- [Work instruction]: Repeat the whole listing, keeping each line as it is.

(Provided information begins)

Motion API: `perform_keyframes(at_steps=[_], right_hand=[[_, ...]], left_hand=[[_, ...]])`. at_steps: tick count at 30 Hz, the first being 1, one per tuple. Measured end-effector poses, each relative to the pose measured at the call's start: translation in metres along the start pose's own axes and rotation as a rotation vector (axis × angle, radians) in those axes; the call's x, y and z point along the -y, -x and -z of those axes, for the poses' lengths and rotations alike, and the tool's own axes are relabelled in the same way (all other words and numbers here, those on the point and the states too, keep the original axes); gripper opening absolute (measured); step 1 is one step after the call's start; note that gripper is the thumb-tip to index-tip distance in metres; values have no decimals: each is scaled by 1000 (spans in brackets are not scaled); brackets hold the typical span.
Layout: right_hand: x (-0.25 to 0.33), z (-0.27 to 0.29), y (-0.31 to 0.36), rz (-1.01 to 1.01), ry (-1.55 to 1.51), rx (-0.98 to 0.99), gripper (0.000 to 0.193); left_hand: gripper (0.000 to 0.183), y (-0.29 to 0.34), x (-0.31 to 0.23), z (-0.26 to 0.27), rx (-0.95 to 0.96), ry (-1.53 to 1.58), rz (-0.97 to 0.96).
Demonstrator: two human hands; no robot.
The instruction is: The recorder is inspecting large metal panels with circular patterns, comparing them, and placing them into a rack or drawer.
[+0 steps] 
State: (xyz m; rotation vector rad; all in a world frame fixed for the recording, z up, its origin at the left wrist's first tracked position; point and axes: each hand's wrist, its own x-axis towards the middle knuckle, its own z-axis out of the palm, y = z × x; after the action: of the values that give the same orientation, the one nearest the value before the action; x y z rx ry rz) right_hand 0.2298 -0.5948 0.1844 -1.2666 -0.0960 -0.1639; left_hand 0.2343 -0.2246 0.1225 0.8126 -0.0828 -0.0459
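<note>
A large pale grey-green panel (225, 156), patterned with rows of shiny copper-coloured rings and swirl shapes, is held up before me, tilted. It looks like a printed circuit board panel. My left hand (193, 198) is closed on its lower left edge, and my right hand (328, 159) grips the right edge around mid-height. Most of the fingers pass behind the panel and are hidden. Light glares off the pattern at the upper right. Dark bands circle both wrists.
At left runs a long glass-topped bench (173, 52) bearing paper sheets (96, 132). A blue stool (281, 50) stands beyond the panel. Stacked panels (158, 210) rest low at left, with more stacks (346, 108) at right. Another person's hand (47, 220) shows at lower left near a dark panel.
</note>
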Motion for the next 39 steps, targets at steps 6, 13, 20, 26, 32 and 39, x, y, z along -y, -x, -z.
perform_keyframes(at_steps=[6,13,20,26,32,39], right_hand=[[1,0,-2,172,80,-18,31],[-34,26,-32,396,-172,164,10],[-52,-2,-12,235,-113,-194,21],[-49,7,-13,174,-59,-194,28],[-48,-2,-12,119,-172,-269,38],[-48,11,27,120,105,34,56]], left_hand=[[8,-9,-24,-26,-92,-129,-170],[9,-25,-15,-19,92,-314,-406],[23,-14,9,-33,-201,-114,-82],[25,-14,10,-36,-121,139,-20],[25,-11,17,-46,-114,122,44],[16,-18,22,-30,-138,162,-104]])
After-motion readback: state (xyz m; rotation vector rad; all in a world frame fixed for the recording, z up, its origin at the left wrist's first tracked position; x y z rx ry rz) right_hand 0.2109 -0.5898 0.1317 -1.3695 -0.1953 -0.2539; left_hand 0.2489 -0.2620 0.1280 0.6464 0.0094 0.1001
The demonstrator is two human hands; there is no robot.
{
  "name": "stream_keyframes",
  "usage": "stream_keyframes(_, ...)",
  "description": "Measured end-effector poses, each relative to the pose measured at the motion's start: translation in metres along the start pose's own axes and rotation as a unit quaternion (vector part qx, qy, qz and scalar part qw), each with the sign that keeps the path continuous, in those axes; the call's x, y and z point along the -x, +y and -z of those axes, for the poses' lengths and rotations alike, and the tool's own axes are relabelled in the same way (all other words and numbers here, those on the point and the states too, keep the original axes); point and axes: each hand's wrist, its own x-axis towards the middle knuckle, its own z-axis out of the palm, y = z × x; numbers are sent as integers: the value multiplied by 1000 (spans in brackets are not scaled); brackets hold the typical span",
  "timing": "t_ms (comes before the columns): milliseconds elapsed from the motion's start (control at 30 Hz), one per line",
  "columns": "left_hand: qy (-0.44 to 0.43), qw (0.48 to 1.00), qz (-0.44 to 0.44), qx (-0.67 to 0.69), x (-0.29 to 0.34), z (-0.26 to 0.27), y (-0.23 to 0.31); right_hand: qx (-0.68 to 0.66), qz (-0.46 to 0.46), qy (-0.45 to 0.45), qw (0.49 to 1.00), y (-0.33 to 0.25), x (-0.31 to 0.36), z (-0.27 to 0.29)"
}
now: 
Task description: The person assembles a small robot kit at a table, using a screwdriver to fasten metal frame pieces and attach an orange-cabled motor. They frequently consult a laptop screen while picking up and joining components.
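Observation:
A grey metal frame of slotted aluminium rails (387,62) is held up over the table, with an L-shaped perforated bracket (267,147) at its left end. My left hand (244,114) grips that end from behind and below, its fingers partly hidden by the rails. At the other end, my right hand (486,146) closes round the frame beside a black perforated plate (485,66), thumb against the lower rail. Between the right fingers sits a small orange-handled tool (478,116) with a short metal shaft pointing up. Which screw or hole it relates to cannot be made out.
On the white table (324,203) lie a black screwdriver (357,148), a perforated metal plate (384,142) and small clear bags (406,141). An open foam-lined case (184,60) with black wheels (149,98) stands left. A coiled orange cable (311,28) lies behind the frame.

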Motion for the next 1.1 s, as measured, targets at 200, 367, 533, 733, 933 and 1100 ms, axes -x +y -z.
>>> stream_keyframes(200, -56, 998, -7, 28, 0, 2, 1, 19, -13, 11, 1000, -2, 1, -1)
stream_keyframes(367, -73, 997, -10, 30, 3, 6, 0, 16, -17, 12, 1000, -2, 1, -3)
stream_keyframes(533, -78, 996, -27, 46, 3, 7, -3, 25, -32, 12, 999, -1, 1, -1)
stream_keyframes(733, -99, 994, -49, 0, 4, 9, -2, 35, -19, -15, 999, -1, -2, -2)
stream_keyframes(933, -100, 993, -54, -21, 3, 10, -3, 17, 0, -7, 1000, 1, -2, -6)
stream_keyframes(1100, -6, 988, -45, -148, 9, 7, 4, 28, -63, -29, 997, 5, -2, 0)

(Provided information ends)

- [Answer section]:
Motion API: `perform_keyframes(at_steps=[_], right_hand=[[_, ...]], left_hand=[[_, ...]])`. at_steps: tick count at 30 Hz, the first being 1, one per tuple. Measured end-effector poses, each relative to the pose measured at the call's start: translation in metres along the start pose's own axes and rotation as a rotation vector (axis × angle, radians) in those axes; the call's x, y and z point along the -y, -x and -z of those axes, for the poses' lengths and rotations alike, and the tool's own axes are relabelled in the same way (all other words and numbers here, those on the point and the states too, keep the original axes); gripper opening absolute (measured); step 1 is one step after the call's start; note that gripper is the thumb-tip to index-tip distance in metres; values have no decimals: each is scaled by 1000 (spans in brackets are not scaled); brackets hold the typical span.
Layout: right_hand: x (-0.25 to 0.33), z (-0.27 to 0.29), y (-0.31 to 0.36), rz (-1.01 to 1.01), ry (-1.55 to 1.51), rx (-0.98 to 0.99), gripper (0.000 to 0.193); left_hand: gripper (0.000 to 0.183), y (-0.29 to 0.34), x (-0.31 to 0.23), z (-0.26 to 0.27), rx (-0.95 to 0.96), ry (-1.53 to 1.58), rz (-0.97 to 0.96).
Demonstrator: two human hands; no robot.
The instruction is: The recorder is inspecting large metal panels with circular patterns, comparing them, and placing them into a rack or drawer.
[+0 steps] 
State: (xyz m; rotation vector rad; all in a world frame fixed for the recording, z up, its origin at the left wrist's first tracked position; point and axes: each hand's wrist, its own x-axis towards the middle knuckle, its own z-axis out of the palm, y = z × x; after the action: of the values that give the same orientation, the one nearest the value before the action; x y z rx ry rz) right_hand 0.2298 -0.5948 0.1844 -1.2666 -0.0960 -0.1639; left_hand 0.2343 -0.2246 0.1225 0.8126 -0.0828 -0.0459
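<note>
A large pale grey-green panel (225, 156), patterned with rows of shiny copper-coloured rings and swirl shapes, is held up before me, tilted. It looks like a printed circuit board panel. My left hand (193, 198) is closed on its lower left edge, and my right hand (328, 159) grips the right edge around mid-height. Most of the fingers pass behind the panel and are hidden. Light glares off the pattern at the upper right. Dark bands circle both wrists.
At left runs a long glass-topped bench (173, 52) bearing paper sheets (96, 132). A blue stool (281, 50) stands beyond the panel. Stacked panels (158, 210) rest low at left, with more stacks (346, 108) at right. Another person's hand (47, 220) shows at lower left near a dark panel.
</note>
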Motion for the next 39 steps, targets at steps 6, 13, 20, 26, 32 and 39, x, y, z along -y, -x, -z.
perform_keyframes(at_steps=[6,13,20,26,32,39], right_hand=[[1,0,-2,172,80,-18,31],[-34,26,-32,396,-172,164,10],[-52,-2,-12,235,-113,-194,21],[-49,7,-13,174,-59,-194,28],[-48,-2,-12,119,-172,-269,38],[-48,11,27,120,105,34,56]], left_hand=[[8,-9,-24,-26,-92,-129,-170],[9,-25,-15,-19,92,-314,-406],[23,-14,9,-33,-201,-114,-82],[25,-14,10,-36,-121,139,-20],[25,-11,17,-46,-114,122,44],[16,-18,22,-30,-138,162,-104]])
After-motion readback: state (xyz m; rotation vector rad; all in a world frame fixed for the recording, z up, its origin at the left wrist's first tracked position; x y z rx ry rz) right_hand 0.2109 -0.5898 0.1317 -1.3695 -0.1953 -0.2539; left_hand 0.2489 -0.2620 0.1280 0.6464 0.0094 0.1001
The demonstrator is two human hands; there is no robot.
{
  "name": "stream_keyframes",
  "usage": "stream_keyframes(_, ...)",
  "description": "Measured end-effector poses, each relative to the pose measured at the motion's start: translation in metres along the start pose's own axes and rotation as a unit quaternion (vector part qx, qy, qz and scalar part qw), each with the sign that keeps the path continuous, in those axes; the call's x, y and z point along the -x, +y and -z of those axes, for the poses' lengths and rotations alike, and the tool's own axes are relabelled in the same way (all other words and numbers here, those on the point and the states too, keep the original axes); point and axes: each hand's wrist, its own x-axis towards the middle knuckle, its own z-axis out of the palm, y = z × x; numbers are sent as integers: the value multiplied by 1000 (spans in brackets are not scaled); brackets hold the typical span",
  "timing": "t_ms (comes before the columns): milliseconds elapsed from the motion's start (control at 30 Hz), one per line",
  "columns": "left_hand: qy (-0.44 to 0.43), qw (0.48 to 1.00), qz (-0.44 to 0.44), qx (-0.67 to 0.69), x (-0.29 to 0.34), z (-0.26 to 0.27), y (-0.23 to 0.31); right_hand: qx (-0.68 to 0.66), qz (-0.46 to 0.46), qy (-0.45 to 0.45), qw (0.49 to 1.00), y (-0.33 to 0.25), x (-0.31 to 0.36), z (-0.27 to 0.29)"
}
now: 
Task description: The person assembles a small robot kit at a table, using a screwdriver to fasten metal frame pieces and attach an orange-cabled motor. They frequently consult a laptop screen while picking up and joining components.
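Observation:
A grey metal frame of slotted aluminium rails (387,62) is held up over the table, with an L-shaped perforated bracket (267,147) at its left end. My left hand (244,114) grips that end from behind and below, its fingers partly hidden by the rails. At the other end, my right hand (486,146) closes round the frame beside a black perforated plate (485,66), thumb against the lower rail. Between the right fingers sits a small orange-handled tool (478,116) with a short metal shaft pointing up. Which screw or hole it relates to cannot be made out.
On the white table (324,203) lie a black screwdriver (357,148), a perforated metal plate (384,142) and small clear bags (406,141). An open foam-lined case (184,60) with black wheels (149,98) stands left. A coiled orange cable (311,28) lies behind the frame.
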
Motion for the next 1.1 s, as measured, targets at 200, 367, 533, 733, 933 and 1100 ms, axes -x +y -z.
>>> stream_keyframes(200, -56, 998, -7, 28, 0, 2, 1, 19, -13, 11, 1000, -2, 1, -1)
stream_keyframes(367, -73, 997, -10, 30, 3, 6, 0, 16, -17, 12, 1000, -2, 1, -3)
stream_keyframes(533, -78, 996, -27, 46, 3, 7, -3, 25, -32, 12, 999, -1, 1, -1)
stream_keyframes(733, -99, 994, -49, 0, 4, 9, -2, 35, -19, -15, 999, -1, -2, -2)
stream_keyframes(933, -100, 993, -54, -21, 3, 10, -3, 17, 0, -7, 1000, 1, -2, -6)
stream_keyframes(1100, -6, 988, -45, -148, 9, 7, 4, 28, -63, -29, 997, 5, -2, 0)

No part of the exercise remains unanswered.